Sigrid Kaag op Strandzuid in Amsterdam: “Of het politiek handig is, weet ik niet. Dat het voelt als het goede, dat weet ik wel.”

Voor een bomvol Strandzuid in Amsterdam sprak D66-leider Sigrid Kaag. Over haar aftreden als minister. Over de formatie. Voor het eerst sinds Kaag partijleider is, was ze met zoveel leden bijeen.

Kijk de hele speech van Sigrid Kaag terug.

Sigrid Kaag - D66-leider Sigrid Kaag spreekt een bomvol Strandzuid toe. Beeld: Jeroen Mooijman

Partijgenoten, vrienden!

Ik wil jullie bedanken.

Vorige week debatteerde de Kamer over de acute crisis in Afghanistan en oordeelde dat het kabinet onverantwoord heeft geantwoord. Ik heb daarom mijn ontslag ingediend.
Dat deed ik met verdriet. Buitenlandse Zaken is de plek waar ik vandaan kwam en waar ik me thuis voel. En hoewel ik sta voor de inzet kon ik als minister niet anders dan de consequenties van het oordeel van de Kamer aanvaarden. Want waarden drijven de diplomatie. En ze drijven mij. Ze leiden mij in de keuzes die ik maak. En ze geven mij de kracht om mijn werk te verrichten.
Maar soms zijn je eigen waarden niet genoeg. Je hebt steun nodig. Dat heb ik ondervonden bij de moedige medewerkers van Buitenlandse Zaken en Defensie. En dat ondervind ik nu hier, tussen vrienden en geestverwanten. Jullie, en vele Nederlanders met jullie, hebben mij met duizenden berichten en aanmoedigingen nieuwe energie gegeven. En jullie massale aanwezigheid hier vanmiddag doet me meer dan ik in woorden kan uitdrukken.
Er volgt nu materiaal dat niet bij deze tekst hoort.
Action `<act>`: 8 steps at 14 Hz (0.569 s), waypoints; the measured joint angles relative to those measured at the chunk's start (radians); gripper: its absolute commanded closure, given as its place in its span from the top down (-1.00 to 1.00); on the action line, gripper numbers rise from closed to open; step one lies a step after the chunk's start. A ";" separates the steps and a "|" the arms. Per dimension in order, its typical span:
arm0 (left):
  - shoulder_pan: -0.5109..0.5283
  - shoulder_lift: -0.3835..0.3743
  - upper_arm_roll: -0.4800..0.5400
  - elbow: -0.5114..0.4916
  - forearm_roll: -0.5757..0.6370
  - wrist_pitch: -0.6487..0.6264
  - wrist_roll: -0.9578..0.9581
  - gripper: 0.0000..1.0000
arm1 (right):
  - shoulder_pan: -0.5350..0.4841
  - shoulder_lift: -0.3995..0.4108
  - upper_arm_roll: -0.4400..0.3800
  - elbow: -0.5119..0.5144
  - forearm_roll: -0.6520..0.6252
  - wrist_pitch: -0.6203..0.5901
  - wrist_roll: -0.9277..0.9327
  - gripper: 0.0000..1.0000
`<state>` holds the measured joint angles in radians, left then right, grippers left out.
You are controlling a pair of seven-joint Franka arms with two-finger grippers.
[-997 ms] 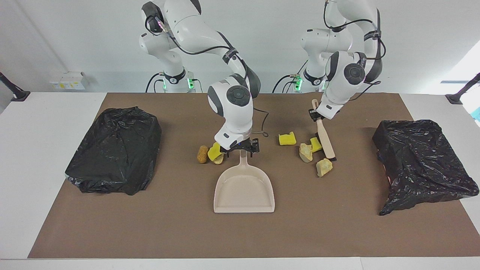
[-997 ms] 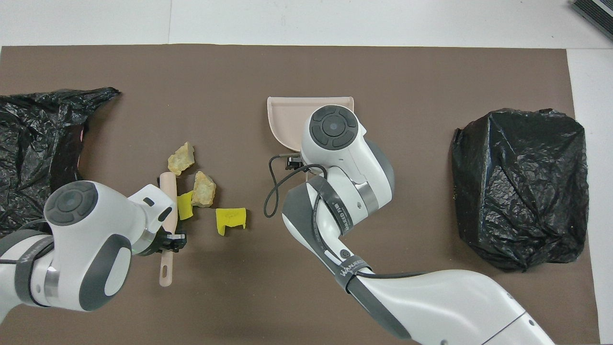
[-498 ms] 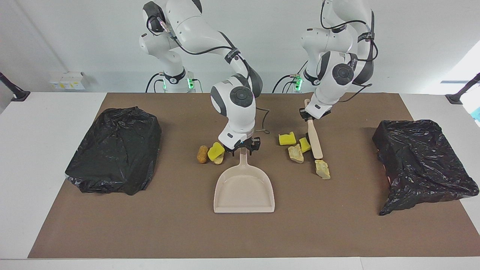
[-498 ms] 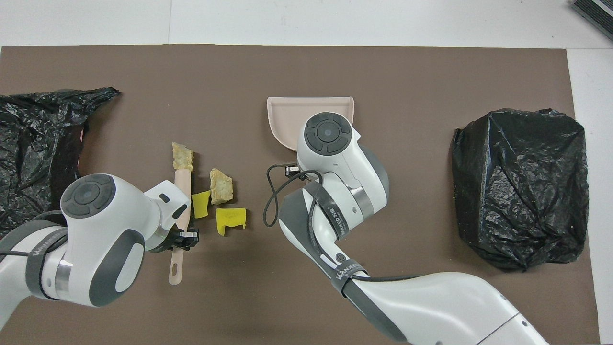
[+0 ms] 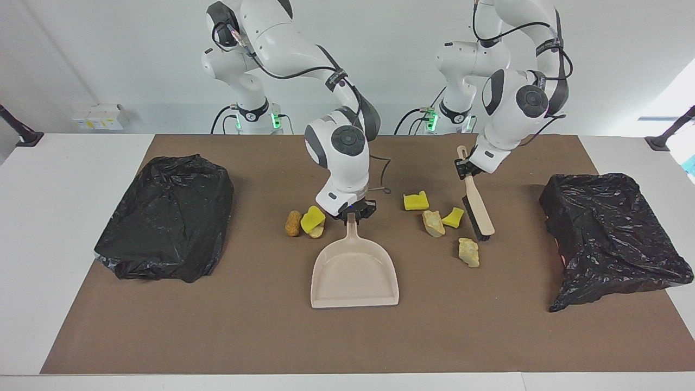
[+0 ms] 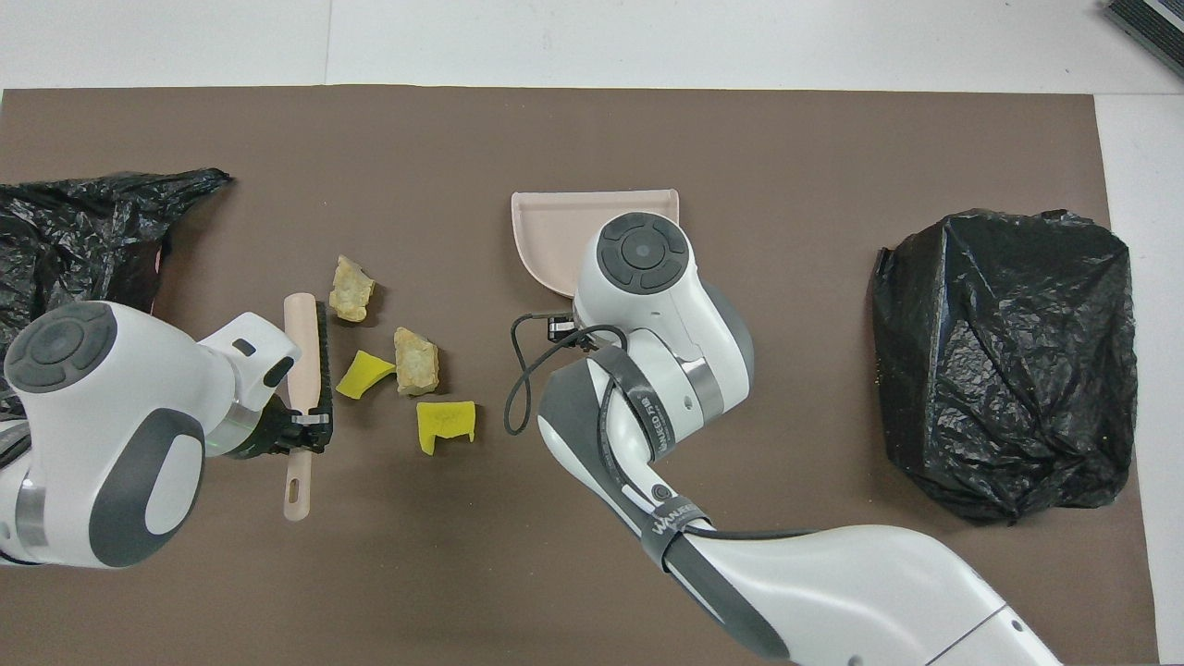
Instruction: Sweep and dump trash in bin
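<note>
The trash lies in two groups on the brown mat. One group holds a yellow sponge [image 5: 416, 201] [image 6: 446, 424], a beige rock [image 5: 433, 222] [image 6: 416, 361], a small yellow piece [image 5: 453, 217] [image 6: 363, 373] and another beige rock [image 5: 468, 252] [image 6: 351, 289]. The other group holds an orange-brown lump [image 5: 293, 222] and a yellow sponge [image 5: 312, 219] on a beige lump, beside the dustpan's handle. My left gripper [image 5: 464, 168] [image 6: 301, 430] is shut on the brush [image 5: 478, 209] [image 6: 303, 351], head down beside the small yellow piece. My right gripper [image 5: 353, 213] is shut on the handle of the beige dustpan [image 5: 354, 271] [image 6: 555, 231], which lies flat.
A bin covered with a black bag [image 5: 165, 217] [image 6: 1004, 361] stands at the right arm's end of the mat. Another black-bagged bin [image 5: 613, 239] [image 6: 65, 250] stands at the left arm's end. The right arm hides the dustpan's handle in the overhead view.
The left arm swept the brush into the trash, nudging it toward the dustpan, then swung the brush back toward its own end. The right gripper's fingers closed on the dustpan handle.
</note>
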<state>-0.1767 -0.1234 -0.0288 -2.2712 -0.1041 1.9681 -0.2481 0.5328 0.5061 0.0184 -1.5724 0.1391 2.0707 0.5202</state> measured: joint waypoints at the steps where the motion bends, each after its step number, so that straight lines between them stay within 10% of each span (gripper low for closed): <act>1: 0.008 0.000 0.000 0.000 0.000 0.005 0.014 -1.00 | -0.009 -0.004 0.000 0.000 0.042 0.002 -0.030 -1.00; 8: 0.100 0.045 0.003 0.000 0.000 0.095 0.172 -1.00 | -0.029 -0.122 0.001 -0.067 -0.065 -0.020 -0.466 -1.00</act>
<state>-0.0763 -0.0781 -0.0253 -2.2709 -0.1040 2.0626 -0.0757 0.5040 0.3839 0.0199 -1.6397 0.0746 2.0509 0.0544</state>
In het bijzonder wil ik ook dank uitspreken aan Rob. Want dames en heren, wat deed hij het ongelofelijk goed deze week. Meester van de zaal. Ontspannen, ter zake, kundig, gepassioneerd, scherp als het moet en altijd kalm. Strijder voor het klimaat en het onderwijs. Strijder voor erkenning van de pijn van ons slavernijverleden. Strijder voor waarden en waardigheid tegen de vermoeide schreeuwers die nu zelfs de holocaust bagatelliseren. Rob, bedankt!

Er viel mij iets op aan het debat deze week. Wat maandenlang niet lukte leek opeens te lukken.

Partijen uit het brede midden – progressief én conservatief – onderhandelden met elkaar over de inhoud. Dankzij de inhoudelijke wisselwerking tussen partijen werd de begroting voor 2022 een stukje beter dan het was. Met voor ons natuurlijk als belangrijkste winst: verhoging van de lerarensalarissen in het basisonderwijs.
Helaas hebben de inhoudelijke stappen geen verandering gebracht in de politieke realiteit. Het is de afgelopen weken pijnlijk duidelijk geworden dat een minderheidsconstructie niet kan werken zonder stabiele steun in het parlement. Brede en goede samenwerking is van essentieel belang. Dat zou het startpunt moeten zijn.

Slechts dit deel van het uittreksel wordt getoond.